YOUR OBJECTIVE ▸
Leaving out pictures, output exactly the lines below from the one that has "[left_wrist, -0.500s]" through the one that has "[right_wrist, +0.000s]", and nothing else.

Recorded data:
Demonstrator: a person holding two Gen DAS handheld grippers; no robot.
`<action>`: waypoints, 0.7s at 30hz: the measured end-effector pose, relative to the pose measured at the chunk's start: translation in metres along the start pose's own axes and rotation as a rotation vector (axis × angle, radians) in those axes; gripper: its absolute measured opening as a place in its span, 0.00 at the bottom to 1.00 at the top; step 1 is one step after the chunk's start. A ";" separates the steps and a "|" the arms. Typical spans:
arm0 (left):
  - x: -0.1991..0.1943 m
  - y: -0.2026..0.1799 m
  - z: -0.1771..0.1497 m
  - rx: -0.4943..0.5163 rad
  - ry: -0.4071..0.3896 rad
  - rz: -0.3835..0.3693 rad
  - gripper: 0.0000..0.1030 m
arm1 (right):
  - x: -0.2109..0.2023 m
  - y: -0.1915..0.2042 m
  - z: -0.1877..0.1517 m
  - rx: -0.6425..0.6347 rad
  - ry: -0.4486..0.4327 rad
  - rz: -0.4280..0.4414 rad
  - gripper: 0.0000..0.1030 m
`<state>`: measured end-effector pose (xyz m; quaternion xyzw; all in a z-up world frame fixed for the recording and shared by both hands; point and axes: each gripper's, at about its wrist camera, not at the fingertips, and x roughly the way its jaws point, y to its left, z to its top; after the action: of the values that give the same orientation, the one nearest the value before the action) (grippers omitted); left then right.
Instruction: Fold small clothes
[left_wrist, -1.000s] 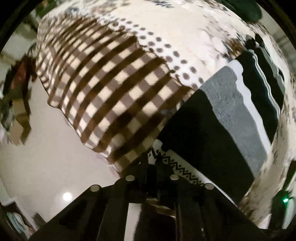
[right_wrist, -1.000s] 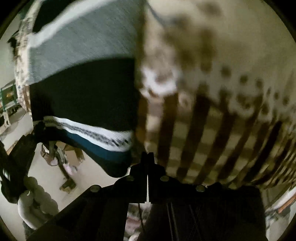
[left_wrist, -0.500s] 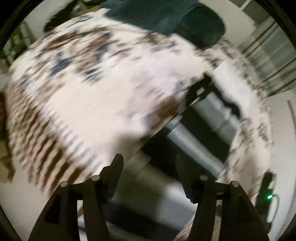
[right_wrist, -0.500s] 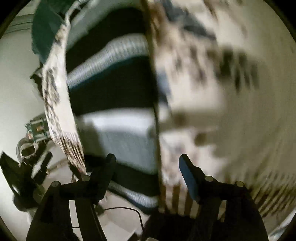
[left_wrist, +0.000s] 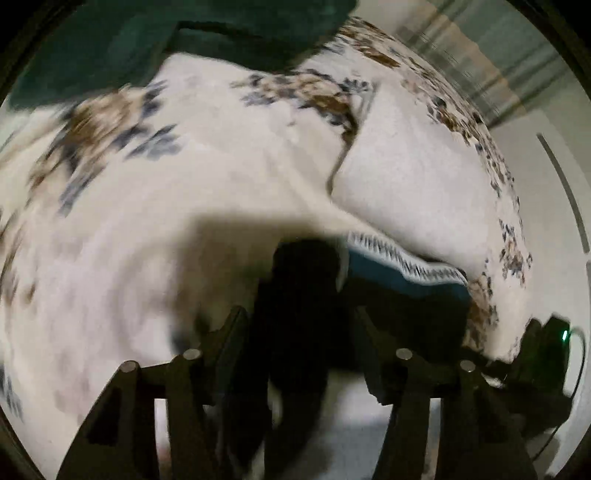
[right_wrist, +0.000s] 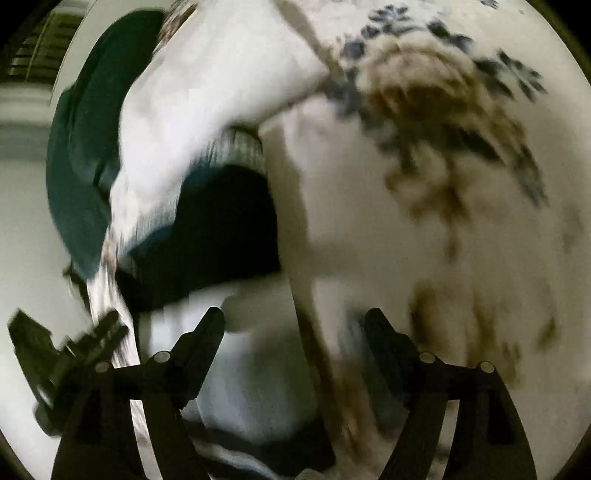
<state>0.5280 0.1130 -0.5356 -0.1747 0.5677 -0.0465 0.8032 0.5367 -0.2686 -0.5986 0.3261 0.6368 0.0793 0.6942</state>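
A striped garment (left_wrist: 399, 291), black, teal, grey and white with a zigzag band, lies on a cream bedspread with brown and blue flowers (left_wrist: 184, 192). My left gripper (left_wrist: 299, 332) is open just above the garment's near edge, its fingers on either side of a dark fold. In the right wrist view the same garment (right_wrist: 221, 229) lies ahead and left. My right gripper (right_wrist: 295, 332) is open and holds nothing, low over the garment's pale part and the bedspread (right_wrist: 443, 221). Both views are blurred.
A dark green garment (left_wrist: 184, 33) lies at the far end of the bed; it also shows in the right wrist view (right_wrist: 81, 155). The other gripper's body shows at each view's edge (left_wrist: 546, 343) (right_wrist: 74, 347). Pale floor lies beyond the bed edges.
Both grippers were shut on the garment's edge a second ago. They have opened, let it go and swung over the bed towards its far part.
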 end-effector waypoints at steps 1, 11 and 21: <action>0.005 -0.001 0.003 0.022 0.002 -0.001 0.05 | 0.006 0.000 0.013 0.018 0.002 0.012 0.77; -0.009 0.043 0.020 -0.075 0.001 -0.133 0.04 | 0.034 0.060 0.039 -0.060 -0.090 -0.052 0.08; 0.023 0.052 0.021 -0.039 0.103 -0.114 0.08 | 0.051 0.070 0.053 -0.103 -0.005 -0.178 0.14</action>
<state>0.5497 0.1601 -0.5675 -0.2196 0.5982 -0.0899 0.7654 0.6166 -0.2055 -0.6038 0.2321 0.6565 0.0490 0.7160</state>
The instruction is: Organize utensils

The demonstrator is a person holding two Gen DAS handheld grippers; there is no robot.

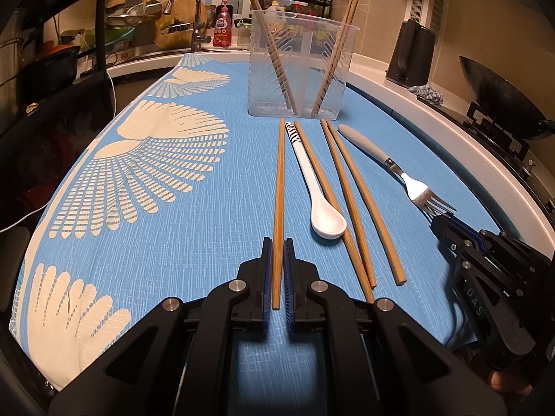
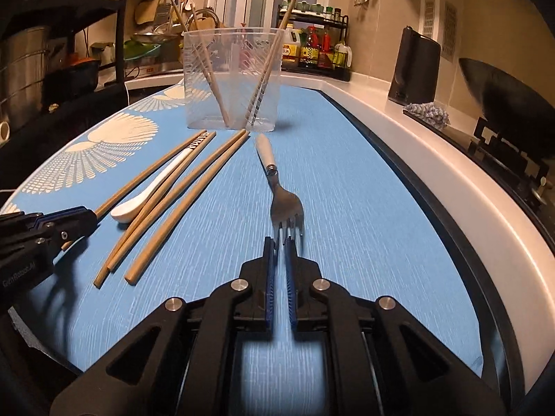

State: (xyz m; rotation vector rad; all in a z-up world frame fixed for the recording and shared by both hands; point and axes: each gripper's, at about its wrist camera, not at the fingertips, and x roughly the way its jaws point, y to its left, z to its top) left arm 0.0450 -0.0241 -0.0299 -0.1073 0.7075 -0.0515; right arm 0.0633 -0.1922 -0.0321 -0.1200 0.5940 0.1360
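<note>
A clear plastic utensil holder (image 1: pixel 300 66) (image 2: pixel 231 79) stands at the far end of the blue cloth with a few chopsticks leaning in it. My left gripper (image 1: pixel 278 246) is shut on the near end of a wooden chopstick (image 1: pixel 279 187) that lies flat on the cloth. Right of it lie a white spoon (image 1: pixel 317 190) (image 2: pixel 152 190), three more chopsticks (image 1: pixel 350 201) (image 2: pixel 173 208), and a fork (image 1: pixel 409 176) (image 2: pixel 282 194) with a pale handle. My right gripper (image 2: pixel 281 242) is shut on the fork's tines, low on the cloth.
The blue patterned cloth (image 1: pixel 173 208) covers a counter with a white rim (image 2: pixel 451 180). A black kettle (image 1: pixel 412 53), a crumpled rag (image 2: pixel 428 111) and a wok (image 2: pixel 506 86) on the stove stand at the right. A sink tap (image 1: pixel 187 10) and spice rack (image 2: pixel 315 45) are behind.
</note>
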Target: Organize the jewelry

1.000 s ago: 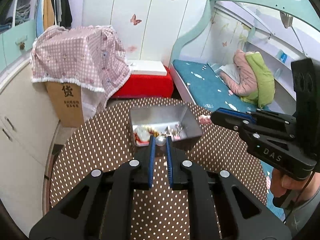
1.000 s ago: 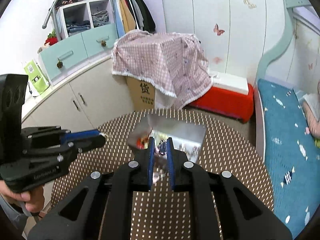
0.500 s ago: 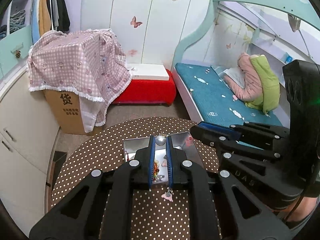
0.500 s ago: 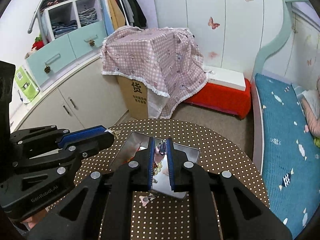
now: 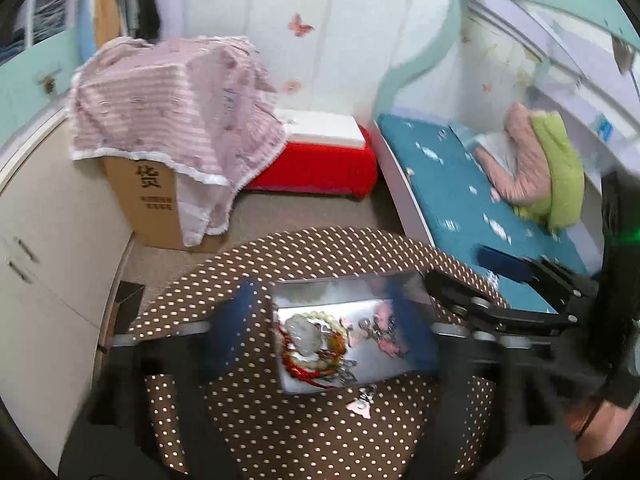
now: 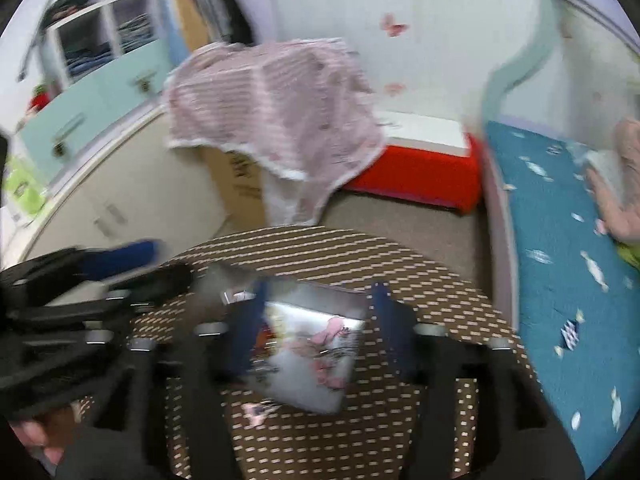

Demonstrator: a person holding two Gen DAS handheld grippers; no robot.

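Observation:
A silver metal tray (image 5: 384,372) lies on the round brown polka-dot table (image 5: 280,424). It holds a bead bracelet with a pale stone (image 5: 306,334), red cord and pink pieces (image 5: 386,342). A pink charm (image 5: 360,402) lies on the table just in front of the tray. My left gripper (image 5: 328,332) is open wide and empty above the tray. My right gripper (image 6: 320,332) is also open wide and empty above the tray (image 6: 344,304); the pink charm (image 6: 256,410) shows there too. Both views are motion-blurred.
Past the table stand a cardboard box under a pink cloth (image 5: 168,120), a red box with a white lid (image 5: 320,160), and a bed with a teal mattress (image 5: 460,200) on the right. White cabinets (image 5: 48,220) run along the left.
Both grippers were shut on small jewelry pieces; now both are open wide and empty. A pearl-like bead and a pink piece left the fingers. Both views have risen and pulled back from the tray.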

EXERCISE OUTPUT ▸
[left_wrist, -0.500s] 
[right_wrist, -0.500s] 
[left_wrist, +0.000s] 
[right_wrist, +0.000s] 

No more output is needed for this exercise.